§ **Problem requirements**
In the records below, which lines include "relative"? Copy them.

§ **Provided entries**
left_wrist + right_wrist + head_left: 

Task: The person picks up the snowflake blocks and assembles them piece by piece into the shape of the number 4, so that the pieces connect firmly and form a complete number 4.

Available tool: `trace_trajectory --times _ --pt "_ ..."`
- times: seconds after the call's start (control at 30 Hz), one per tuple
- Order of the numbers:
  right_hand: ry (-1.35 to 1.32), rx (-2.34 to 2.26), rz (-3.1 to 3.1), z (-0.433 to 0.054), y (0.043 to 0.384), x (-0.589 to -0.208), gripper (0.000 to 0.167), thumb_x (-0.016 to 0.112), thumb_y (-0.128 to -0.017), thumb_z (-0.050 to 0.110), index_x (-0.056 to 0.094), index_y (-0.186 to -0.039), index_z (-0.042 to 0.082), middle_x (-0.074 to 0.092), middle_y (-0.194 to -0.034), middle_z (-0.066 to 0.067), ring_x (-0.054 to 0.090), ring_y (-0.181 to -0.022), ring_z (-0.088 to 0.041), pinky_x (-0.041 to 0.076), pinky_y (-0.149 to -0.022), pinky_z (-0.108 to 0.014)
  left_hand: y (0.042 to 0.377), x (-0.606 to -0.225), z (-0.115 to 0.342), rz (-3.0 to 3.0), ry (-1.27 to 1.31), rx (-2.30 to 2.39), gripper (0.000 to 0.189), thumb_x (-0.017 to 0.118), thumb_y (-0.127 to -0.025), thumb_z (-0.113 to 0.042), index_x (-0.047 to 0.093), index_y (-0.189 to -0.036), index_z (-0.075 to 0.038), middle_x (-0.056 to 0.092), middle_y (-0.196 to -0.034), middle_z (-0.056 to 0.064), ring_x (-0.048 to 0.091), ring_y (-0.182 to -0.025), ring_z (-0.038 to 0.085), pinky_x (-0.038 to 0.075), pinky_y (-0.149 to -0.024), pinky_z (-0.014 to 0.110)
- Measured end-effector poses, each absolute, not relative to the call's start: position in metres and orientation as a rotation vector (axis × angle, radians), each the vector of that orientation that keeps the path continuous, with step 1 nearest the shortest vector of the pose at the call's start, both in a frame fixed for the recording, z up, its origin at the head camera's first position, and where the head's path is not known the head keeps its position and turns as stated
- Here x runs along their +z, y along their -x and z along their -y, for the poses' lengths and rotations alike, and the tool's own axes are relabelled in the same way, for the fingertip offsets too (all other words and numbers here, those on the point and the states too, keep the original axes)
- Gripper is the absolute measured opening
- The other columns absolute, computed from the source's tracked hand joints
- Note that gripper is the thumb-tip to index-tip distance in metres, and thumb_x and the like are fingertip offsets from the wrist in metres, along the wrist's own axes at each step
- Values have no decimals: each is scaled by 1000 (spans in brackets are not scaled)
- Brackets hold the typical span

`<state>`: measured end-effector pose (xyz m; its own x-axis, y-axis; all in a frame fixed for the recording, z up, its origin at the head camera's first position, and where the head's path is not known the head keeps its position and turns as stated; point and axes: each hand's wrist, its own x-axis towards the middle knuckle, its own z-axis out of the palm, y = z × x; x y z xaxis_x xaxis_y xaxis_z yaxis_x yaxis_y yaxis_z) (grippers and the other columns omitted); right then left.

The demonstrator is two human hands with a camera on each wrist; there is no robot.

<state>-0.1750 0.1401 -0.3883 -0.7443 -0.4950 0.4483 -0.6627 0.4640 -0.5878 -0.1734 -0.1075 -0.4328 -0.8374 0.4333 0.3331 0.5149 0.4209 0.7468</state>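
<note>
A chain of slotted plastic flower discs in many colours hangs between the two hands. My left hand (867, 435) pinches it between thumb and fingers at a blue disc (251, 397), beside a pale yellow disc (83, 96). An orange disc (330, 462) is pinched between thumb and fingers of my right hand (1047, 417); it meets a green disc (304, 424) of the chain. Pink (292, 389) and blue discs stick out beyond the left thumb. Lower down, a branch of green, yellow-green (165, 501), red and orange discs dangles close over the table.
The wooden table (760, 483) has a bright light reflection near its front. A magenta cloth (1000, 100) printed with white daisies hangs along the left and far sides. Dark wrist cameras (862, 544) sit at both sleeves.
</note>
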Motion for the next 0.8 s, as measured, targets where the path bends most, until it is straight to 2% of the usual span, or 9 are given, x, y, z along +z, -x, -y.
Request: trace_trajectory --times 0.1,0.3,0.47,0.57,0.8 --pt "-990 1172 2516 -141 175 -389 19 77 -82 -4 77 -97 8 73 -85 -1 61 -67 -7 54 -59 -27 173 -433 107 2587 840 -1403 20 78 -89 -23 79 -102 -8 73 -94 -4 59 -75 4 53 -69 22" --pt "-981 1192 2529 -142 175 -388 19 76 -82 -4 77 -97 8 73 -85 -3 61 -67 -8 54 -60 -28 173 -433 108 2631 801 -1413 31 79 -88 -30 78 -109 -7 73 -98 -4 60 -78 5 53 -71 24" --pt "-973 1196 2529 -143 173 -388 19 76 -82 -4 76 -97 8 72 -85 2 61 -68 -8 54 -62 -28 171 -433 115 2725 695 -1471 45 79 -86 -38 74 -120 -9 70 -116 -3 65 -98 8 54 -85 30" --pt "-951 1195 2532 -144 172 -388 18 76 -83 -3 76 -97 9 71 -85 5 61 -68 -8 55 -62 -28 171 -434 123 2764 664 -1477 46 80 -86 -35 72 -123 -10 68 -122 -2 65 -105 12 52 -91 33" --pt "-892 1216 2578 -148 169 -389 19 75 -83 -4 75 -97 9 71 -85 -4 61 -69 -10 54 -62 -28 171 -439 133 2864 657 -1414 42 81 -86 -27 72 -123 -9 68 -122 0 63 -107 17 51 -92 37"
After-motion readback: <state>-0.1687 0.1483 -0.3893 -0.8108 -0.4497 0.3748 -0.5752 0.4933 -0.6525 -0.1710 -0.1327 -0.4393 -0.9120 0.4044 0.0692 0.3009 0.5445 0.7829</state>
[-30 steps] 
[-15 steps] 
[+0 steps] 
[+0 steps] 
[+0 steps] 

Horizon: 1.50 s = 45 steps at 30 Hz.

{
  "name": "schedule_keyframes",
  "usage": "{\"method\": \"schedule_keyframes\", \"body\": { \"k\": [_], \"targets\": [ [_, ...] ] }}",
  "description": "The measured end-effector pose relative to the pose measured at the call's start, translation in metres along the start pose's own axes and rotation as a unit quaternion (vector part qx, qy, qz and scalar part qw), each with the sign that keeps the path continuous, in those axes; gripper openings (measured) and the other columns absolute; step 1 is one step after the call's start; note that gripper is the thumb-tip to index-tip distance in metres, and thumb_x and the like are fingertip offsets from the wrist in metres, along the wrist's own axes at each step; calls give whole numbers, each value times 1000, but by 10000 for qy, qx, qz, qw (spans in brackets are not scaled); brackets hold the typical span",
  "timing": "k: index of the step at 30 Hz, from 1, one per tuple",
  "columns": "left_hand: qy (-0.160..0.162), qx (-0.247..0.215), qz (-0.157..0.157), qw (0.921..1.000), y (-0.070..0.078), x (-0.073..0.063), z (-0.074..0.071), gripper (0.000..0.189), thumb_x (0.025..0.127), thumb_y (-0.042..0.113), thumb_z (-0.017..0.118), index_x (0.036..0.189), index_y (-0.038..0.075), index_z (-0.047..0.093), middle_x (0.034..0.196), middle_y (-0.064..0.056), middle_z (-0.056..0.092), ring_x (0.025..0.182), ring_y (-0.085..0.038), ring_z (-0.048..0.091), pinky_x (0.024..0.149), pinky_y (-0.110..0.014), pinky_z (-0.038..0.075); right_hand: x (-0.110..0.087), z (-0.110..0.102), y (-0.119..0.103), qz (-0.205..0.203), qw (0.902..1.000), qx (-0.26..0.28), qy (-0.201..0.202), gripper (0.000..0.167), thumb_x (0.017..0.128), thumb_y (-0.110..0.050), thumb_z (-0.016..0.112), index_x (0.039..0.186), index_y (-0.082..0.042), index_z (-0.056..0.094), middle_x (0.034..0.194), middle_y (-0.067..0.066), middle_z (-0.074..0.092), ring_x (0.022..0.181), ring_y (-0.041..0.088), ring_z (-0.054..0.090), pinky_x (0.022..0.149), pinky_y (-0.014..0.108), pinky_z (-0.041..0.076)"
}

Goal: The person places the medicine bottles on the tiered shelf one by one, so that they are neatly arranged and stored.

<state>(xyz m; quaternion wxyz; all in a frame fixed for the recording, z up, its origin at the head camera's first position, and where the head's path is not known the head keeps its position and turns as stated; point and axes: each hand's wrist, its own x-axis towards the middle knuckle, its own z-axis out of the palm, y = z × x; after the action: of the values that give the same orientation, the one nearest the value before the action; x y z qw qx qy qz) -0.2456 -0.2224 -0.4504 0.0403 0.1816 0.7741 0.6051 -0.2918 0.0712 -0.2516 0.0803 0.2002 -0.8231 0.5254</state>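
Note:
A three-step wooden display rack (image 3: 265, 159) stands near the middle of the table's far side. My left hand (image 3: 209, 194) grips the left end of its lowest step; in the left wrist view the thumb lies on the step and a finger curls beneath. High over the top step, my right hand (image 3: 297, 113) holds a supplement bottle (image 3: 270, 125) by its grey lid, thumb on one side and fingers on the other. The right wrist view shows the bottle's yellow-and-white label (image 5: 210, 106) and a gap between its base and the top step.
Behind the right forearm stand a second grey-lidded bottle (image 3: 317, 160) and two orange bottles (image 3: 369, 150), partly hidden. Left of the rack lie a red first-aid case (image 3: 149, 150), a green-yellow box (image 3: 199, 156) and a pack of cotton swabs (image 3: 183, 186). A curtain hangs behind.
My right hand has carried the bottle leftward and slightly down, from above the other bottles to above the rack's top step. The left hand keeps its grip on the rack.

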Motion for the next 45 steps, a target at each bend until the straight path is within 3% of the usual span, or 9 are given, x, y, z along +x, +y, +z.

§ **Written solution**
- Measured end-effector poses, each absolute, not relative to the call's start: position in metres and orientation as a rotation vector (axis × angle, radians), each the vector of that orientation that keeps the path continuous, with step 1 nearest the shortest vector of the pose at the call's start, both in a frame fixed for the recording, z up, its origin at the head camera's first position, and where the head's path is not known the head keeps its position and turns as stated
  "description": "The measured end-effector pose relative to the pose measured at the call's start, translation in metres along the start pose's own axes and rotation as a unit quaternion (vector part qx, qy, qz and scalar part qw), each with the sign that keeps the path continuous, in those axes; gripper openings (measured) and the other columns absolute; step 1 is one step after the call's start; note that gripper is the thumb-tip to index-tip distance in metres, and thumb_x and the like are fingertip offsets from the wrist in metres, along the wrist's own axes at each step; calls give whole numbers, each value times 1000, but by 10000 for qy, qx, qz, qw (spans in brackets are not scaled); brackets hold the typical span",

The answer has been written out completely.